*** Opening of Given records ***

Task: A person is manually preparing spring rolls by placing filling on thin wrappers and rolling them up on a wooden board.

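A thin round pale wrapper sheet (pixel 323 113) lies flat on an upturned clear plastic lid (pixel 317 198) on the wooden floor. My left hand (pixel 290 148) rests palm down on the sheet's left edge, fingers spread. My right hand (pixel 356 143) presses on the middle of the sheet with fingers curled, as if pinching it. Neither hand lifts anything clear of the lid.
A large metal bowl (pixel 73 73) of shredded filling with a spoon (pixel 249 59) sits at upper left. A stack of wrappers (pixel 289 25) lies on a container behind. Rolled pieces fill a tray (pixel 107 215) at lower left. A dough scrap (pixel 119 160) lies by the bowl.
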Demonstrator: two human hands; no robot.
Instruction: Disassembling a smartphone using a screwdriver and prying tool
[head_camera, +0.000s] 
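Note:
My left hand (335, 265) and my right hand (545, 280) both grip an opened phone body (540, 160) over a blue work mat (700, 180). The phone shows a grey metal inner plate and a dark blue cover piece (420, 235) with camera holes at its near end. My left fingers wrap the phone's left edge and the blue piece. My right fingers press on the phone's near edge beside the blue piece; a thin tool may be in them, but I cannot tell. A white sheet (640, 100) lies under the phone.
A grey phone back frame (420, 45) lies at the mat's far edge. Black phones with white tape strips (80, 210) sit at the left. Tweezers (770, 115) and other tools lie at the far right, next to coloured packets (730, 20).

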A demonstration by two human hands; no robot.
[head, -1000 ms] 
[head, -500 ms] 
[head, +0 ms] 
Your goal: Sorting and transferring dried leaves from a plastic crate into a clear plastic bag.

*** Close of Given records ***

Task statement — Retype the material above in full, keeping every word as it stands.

Solution to the exercise —
Task: A person is manually preparing spring rolls by placing filling on thin wrappers and rolling them up on a wooden board.

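A thin round pale wrapper sheet (pixel 323 113) lies flat on an upturned clear plastic lid (pixel 317 198) on the wooden floor. My left hand (pixel 290 148) rests palm down on the sheet's left edge, fingers spread. My right hand (pixel 356 143) presses on the middle of the sheet with fingers curled, as if pinching it. Neither hand lifts anything clear of the lid.
A large metal bowl (pixel 73 73) of shredded filling with a spoon (pixel 249 59) sits at upper left. A stack of wrappers (pixel 289 25) lies on a container behind. Rolled pieces fill a tray (pixel 107 215) at lower left. A dough scrap (pixel 119 160) lies by the bowl.
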Demonstrator: two human hands; no robot.
Instruction: Disassembling a smartphone using a screwdriver and prying tool
[head_camera, +0.000s] 
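Note:
My left hand (335, 265) and my right hand (545, 280) both grip an opened phone body (540, 160) over a blue work mat (700, 180). The phone shows a grey metal inner plate and a dark blue cover piece (420, 235) with camera holes at its near end. My left fingers wrap the phone's left edge and the blue piece. My right fingers press on the phone's near edge beside the blue piece; a thin tool may be in them, but I cannot tell. A white sheet (640, 100) lies under the phone.
A grey phone back frame (420, 45) lies at the mat's far edge. Black phones with white tape strips (80, 210) sit at the left. Tweezers (770, 115) and other tools lie at the far right, next to coloured packets (730, 20).
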
A demonstration by two human hands; no robot.
[head, -1000 ms] 
[head, -500 ms] 
[head, +0 ms] 
Your goal: Sorting and transferring dried leaves from a plastic crate into a clear plastic bag.

Nothing remains to be done for this exercise.